Start of Task input

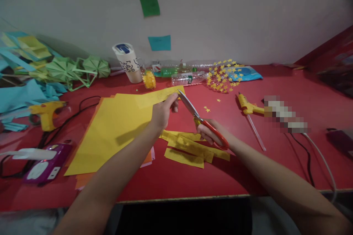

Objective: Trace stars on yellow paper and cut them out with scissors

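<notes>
My right hand [208, 131] grips a pair of scissors [190, 106] by the red handles, with the blades pointing up and to the left. Close to the blade tips, my left hand [164, 110] is closed in a pinch, and a small bit of yellow paper [179, 98] shows at its fingertips. Under and beside my left hand lies a stack of large yellow sheets [118, 121], with orange edges beneath. Several yellow paper strips [190, 147] are on the red table below the scissors. Small yellow stars [206, 109] lie just right of the blades.
A yellow glue gun [246, 105] lies right, near a power strip. Another glue gun [47, 114] and a purple box [48, 163] with a plug are left. Along the wall stand a white tumbler [128, 62], plastic bottles [190, 78], a star-covered clear piece [222, 77] and green paper shapes [66, 69].
</notes>
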Demonstrator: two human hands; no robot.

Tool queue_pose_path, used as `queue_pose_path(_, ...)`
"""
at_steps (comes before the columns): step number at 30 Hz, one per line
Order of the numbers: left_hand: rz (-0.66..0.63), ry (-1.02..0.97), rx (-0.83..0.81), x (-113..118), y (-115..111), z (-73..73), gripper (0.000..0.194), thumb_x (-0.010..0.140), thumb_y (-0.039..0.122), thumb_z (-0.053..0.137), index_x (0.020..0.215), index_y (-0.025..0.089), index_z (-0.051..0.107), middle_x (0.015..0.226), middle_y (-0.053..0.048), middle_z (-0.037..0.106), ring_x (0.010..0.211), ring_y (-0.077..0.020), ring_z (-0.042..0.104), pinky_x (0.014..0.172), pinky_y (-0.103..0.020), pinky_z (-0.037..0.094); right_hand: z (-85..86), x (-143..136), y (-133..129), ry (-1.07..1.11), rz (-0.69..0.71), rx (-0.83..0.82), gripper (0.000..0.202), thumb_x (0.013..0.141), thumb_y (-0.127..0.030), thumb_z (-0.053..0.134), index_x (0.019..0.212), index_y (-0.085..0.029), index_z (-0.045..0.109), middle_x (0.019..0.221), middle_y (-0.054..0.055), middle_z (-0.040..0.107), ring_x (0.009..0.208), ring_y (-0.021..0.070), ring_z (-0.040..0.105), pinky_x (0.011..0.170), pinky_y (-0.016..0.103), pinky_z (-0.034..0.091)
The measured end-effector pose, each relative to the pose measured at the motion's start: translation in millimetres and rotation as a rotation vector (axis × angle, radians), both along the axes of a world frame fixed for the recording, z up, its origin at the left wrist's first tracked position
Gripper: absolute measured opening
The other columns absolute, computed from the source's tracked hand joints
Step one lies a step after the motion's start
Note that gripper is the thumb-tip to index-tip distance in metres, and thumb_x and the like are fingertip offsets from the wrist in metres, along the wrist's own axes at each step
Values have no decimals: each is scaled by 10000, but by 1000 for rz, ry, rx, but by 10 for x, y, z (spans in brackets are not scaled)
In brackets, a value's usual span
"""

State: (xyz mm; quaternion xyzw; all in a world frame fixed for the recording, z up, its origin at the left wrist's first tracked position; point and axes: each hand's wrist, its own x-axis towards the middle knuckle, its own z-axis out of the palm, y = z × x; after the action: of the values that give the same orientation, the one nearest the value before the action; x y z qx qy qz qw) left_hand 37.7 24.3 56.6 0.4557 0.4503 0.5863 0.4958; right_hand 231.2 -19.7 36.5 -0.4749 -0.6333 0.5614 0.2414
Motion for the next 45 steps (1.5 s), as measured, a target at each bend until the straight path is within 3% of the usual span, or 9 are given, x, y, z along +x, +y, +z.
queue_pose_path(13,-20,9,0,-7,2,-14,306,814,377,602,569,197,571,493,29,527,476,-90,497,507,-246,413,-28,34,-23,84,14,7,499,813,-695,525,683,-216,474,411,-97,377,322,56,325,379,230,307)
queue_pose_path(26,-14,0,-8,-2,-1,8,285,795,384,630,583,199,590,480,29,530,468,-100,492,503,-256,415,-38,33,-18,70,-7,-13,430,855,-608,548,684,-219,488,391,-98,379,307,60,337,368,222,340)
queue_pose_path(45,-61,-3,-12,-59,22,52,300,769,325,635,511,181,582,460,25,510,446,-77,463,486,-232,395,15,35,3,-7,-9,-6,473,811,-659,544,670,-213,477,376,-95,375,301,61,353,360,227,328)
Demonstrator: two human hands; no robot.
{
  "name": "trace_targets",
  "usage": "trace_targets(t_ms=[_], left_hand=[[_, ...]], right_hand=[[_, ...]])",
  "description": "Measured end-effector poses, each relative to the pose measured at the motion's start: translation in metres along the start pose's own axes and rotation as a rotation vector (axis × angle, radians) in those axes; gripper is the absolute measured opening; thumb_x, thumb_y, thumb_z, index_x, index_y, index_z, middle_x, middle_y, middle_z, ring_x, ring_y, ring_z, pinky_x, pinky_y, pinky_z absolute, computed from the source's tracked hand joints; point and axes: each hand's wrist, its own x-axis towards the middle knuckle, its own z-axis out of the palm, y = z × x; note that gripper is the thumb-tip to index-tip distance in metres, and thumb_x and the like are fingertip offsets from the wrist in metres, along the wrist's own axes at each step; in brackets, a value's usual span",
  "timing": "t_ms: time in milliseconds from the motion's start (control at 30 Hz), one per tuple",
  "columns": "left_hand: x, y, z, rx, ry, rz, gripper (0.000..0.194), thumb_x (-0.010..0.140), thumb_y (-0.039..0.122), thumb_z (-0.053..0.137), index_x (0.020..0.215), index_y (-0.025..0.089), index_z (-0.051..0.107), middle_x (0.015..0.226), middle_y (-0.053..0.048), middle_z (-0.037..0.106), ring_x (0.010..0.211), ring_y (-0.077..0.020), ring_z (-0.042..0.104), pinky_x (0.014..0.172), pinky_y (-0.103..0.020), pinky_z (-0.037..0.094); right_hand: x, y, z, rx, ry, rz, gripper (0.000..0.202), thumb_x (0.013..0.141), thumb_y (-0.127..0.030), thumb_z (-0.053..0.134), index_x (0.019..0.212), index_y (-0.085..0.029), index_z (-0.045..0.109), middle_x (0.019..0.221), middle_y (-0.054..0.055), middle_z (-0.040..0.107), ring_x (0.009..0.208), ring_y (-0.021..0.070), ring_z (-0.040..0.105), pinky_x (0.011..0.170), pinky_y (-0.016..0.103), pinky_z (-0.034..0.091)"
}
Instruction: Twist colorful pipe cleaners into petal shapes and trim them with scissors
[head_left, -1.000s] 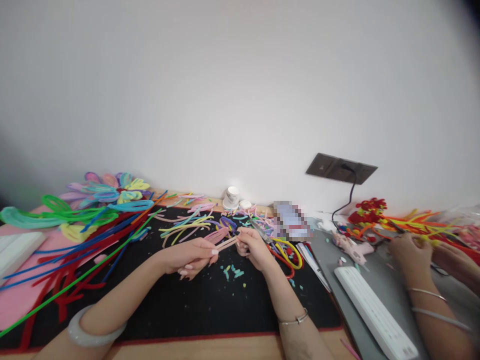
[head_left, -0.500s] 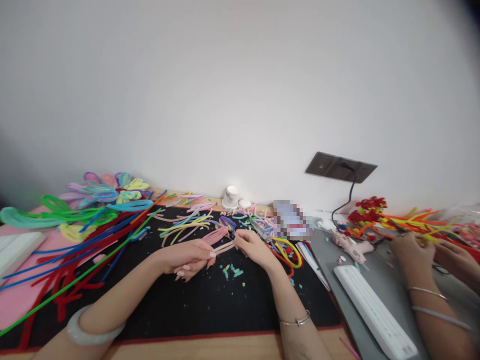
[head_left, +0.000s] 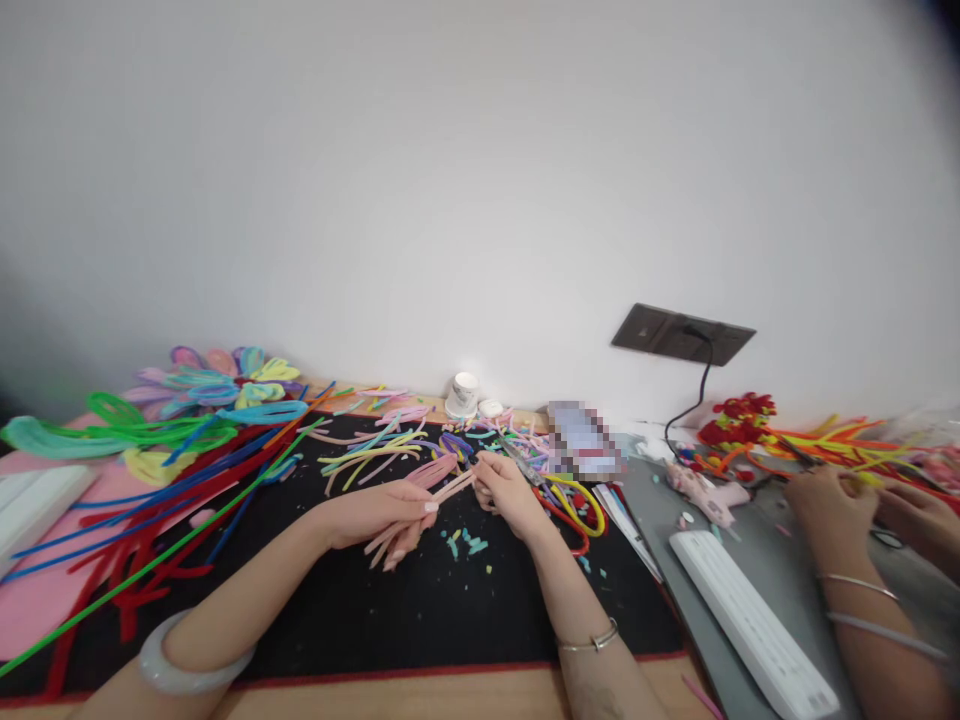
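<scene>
Treat the pale pink strips (head_left: 453, 488) as probably light, soft, bendable and hardly slippery, best pinched near the ends, and look for them above the black mat (head_left: 420, 620), spanning the gap between the left hand (head_left: 386, 513), closed around them, and the right hand (head_left: 507, 494), pinching their far ends.

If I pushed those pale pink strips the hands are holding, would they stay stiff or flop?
The pale pink strips are probably light, because they look thin. They might feel a little stiff, since they look straight where they're held. They'd likely still bend: the similar-looking yellow strip curves around.
</scene>
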Motion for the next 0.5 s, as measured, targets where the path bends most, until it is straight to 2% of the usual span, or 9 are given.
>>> trace_targets(t_ms=[100,233,367,433,500], left_hand=[[0.002,0.001,0.003,0.017,0.047,0.025,0.028,0.082,0.042,0.048,0.071,0.016,0.05,0.046,0.001,0.059,0.033,-0.0093,0.049,0.032,-0.016,0.034],[0.004,0.0,0.007,0.029,0.079,0.041,0.029,0.081,0.045,0.048,0.072,0.017,0.049,0.05,0.0,0.061,0.035,-0.0107,0.052,0.034,-0.017,0.034],[0.002,0.001,0.009,0.025,0.017,-0.019,0.031,0.079,0.046,0.051,0.073,0.016,0.053,0.058,-0.002,0.062,0.049,-0.0136,0.059,0.046,-0.021,0.043],[-0.001,0.003,0.01,0.051,-0.026,-0.026,0.031,0.079,0.045,0.053,0.072,0.015,0.059,0.064,-0.003,0.063,0.058,-0.0132,0.06,0.056,-0.022,0.045],[-0.003,0.006,0.01,0.108,-0.035,-0.02,0.031,0.078,0.043,0.055,0.073,0.014,0.064,0.064,-0.001,0.06,0.058,-0.0109,0.056,0.058,-0.021,0.044]], right_hand=[[0.002,0.004,0.001,0.059,-0.005,-0.016,0.033,0.081,-0.049,0.049,0.069,-0.018,0.044,0.051,-0.006,0.044,0.035,0.0042,0.028,0.034,0.018,0.016],[0.001,0.008,0.006,0.058,-0.045,0.003,0.027,0.074,-0.041,0.063,0.074,-0.015,0.056,0.051,-0.005,0.049,0.035,0.0037,0.031,0.034,0.017,0.022],[0.0,0.009,0.014,0.044,-0.006,-0.016,0.023,0.068,-0.034,0.068,0.067,-0.013,0.058,0.052,-0.003,0.053,0.036,0.004,0.037,0.034,0.017,0.029],[-0.001,0.009,0.016,0.026,-0.033,-0.01,0.023,0.068,-0.033,0.068,0.066,-0.012,0.059,0.052,-0.003,0.054,0.036,0.0043,0.038,0.034,0.017,0.032],[-0.002,0.01,0.017,0.007,-0.065,-0.008,0.021,0.068,-0.031,0.068,0.067,-0.012,0.059,0.052,-0.003,0.055,0.037,0.0045,0.04,0.035,0.017,0.033]])
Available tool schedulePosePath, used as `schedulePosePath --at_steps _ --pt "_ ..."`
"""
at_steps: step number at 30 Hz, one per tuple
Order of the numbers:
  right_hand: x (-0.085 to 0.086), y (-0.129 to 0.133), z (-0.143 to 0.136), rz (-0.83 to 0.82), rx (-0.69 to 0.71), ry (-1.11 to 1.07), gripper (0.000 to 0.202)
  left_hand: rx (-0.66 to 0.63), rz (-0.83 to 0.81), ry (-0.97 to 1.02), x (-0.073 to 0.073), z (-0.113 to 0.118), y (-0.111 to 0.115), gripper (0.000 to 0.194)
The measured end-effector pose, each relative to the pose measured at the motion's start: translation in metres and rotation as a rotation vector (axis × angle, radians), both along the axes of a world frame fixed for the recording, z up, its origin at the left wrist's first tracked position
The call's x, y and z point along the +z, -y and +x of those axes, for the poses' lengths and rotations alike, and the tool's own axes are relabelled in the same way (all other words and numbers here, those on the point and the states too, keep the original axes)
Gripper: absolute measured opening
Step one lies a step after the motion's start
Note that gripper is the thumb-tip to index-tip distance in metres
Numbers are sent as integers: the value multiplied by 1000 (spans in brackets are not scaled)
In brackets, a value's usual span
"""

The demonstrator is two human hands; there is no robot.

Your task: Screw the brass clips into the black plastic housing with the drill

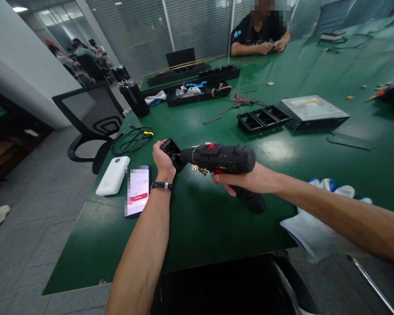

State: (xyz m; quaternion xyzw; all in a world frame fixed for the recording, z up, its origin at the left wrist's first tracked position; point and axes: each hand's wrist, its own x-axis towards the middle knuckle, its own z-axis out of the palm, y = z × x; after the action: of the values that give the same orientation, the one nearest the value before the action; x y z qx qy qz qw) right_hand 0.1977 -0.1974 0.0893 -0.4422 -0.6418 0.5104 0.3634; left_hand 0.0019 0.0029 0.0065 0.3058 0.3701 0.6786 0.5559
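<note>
My right hand [241,178] is wrapped round the grip of a black cordless drill [223,157], which lies level and points left. The drill's bit reaches a small black open-topped plastic box [171,148]; whether it touches a screw inside I cannot tell. My left hand [163,158] grips that box from its left side and tilts it toward the bit. Small brass-coloured metal parts [202,170] lie on the table just under and behind the drill, partly hidden by it.
A phone [138,192], a white power bank [113,176] and a coiled black cable [134,139] lie left. White gloves [310,229] lie under my right forearm. Beyond are a black three-compartment tray [264,118], a metal-topped box [315,111] and a long black tray [198,94]. Another person [259,33] sits across.
</note>
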Motion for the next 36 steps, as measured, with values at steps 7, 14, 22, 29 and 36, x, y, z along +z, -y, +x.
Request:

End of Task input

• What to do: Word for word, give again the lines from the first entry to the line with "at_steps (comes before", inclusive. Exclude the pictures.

• Answer section:
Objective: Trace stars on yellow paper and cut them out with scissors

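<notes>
My right hand [208, 131] grips a pair of scissors [190, 106] by the red handles, with the blades pointing up and to the left. Close to the blade tips, my left hand [164, 110] is closed in a pinch, and a small bit of yellow paper [179, 98] shows at its fingertips. Under and beside my left hand lies a stack of large yellow sheets [118, 121], with orange edges beneath. Several yellow paper strips [190, 147] are on the red table below the scissors. Small yellow stars [206, 109] lie just right of the blades.
A yellow glue gun [246, 105] lies right, near a power strip. Another glue gun [47, 114] and a purple box [48, 163] with a plug are left. Along the wall stand a white tumbler [128, 62], plastic bottles [190, 78], a star-covered clear piece [222, 77] and green paper shapes [66, 69].
</notes>
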Demonstrator: two human hands; no robot.

Tool queue_pose_path, used as `queue_pose_path(_, ...)`
"""
at_steps (comes before the columns): step number at 30 Hz, one per line

Work on the exercise is now concluded.